10 steps for managing layoffs respectfully

In an economic climate like this, layoffs are a necessary evil. But what most founders don’t realize is that you shouldn’t just optimize for efficiency — you must treat people with respect.

Layoffs are terrible, but they don’t have to destroy a company’s culture or reputation. If you handle them properly (like the one we ran at Carta in 2020), layoffs can improve your reputation and morale. You have to optimize for humanity, not just efficiency.

Here are 10 steps to running humane layoffs:

Update your financial model

What is your current burn multiple? What do you expect top-line revenue to look like? Make a conservative estimate and build in a buffer in case economic conditions worsen in the next six to nine months.

Figure out how much runway you need. The delta between where you are and what you need is the amount you’ll need to cut.

The more ownership the CEO takes of the situation, the faster the company will recover.

Narrow your focus

Now is not the time to be spinning multiple plates. Focus your company on the one or two things that matter most and eliminate all nonessential projects.

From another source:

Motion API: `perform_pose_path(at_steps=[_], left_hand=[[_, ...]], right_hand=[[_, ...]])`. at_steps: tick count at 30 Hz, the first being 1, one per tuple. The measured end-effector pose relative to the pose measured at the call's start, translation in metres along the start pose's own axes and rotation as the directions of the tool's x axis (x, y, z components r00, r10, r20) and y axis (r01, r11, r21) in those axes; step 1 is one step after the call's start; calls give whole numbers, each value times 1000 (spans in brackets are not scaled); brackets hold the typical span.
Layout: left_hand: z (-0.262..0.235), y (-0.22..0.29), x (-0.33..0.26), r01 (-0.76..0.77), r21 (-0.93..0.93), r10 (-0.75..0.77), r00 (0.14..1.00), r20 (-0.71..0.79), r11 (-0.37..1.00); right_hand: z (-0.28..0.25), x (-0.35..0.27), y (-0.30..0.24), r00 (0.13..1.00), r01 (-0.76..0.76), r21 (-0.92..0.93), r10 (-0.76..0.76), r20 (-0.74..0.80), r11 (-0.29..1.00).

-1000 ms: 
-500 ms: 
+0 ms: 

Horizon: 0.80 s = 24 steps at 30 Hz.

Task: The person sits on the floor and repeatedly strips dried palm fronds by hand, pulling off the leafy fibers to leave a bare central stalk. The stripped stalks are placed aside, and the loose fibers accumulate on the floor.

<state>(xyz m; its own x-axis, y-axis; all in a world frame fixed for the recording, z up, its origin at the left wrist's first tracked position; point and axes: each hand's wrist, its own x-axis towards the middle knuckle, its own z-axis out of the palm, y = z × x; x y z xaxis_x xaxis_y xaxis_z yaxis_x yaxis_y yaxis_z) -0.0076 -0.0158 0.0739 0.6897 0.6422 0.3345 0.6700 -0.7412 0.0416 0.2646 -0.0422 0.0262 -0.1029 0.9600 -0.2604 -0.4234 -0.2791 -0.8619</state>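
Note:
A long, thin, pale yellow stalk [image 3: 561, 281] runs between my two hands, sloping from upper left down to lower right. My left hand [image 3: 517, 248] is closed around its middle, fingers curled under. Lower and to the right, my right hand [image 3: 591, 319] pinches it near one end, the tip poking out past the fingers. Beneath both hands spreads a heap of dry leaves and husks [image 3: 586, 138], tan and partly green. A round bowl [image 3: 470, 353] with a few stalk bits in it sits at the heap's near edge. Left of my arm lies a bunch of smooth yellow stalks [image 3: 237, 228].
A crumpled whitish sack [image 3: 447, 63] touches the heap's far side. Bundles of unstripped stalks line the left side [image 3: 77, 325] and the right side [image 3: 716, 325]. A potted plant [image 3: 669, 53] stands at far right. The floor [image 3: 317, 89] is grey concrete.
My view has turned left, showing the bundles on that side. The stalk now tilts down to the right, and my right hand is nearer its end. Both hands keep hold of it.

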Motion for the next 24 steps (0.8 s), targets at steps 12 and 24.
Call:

Cut all non-headcount expenses

Yes, about 80% of a company’s budget is concentrated in headcount. But before you start cutting employees, reduce your non-headcount operating expenditures as much as possible. What contracts can you kill? Where else do you have frivolous spending? Every dollar saved is a dollar that could be invested in your team.

Cut once

And tuck in your top performers. Another thing Better did wrong was multiple rounds of layoffs (three in five months, to be exact). One round of layoffs hurts; more than one round devastates a company’s morale.

Making only one round of cuts will probably mean cutting deeper than you want. Importantly, you don’t want to reduce salaries — you actually want to increase salaries and equity for your best performers. Build those calculations into your one-cut plan.

Design criteria for who to cut and consult with employment legal

You should eliminate:

  • All open roles (unless absolutely critical).
  • Roles that aren’t necessary for your new growth projections.
  • Poor performers.

It’s critical to loop in employment legal at this stage to mitigate risk and ensure you have a legal opinion.

Run a diversity impact analysis

Look at your current percentage of underrepresented minorities (URMs) and compare that with the number of URMs impacted. Click in if you find discrepancies.

Practice the Golden Rule

Treat departing employees as you’d want to be treated. What would you want on the way out? To feel financially secure and appreciated for your work.

This starts with severance. In this climate, two weeks of severance is inhumane. Four weeks is an absolute minimum.

Then, extend employees’ post-termination exercise (PTE) window and remove the cliff for employees who’ve been with the company for less than a year. Equity concessions should not factor into your four-week severance calculation. This will require board approval, but it’s energy worth spending.

Finally, cover COBRA for two to three months. This is just one more way to show employees that you care.

Be sure the CEO takes full responsibility

There is only one person who makes this decision and only one person who should accept blame: the CEO. This is not on managers. The more ownership the CEO takes of the situation, the faster the company will recover and the easier it will be on the managers who have to deliver the bad news.

Finally, run the layoff event the right way

Train your managers in advance. On the day, have the CEO share a statement in front of the whole company. Make sure it includes what’s happening, why it’s happening and how the CEO takes full ownership of the decision. Explain that if you’re impacted, a meeting with your manager and HR representative will show up on your calendar within a reasonable time frame.

A week later, hold another all-hands for everyone remaining with the company. Use it as a chance to talk about what you learned, how the company will move forward and how you value the people who remain. Instill confidence in the future by communicating the company’s runway and operating model.

At all stages, communicate often, transparently and humanely

People will remember this day for the rest of their lives. They can remember it one of two ways: Either you surprised them with bad news and treated them like cattle, or you did all you could to look out for them and help them navigate to the next chapter.

Layoffs are awful, but when handled humanely, they can actually improve morale, strengthen your brand and give you the best chance of succeeding in a tough economic climate.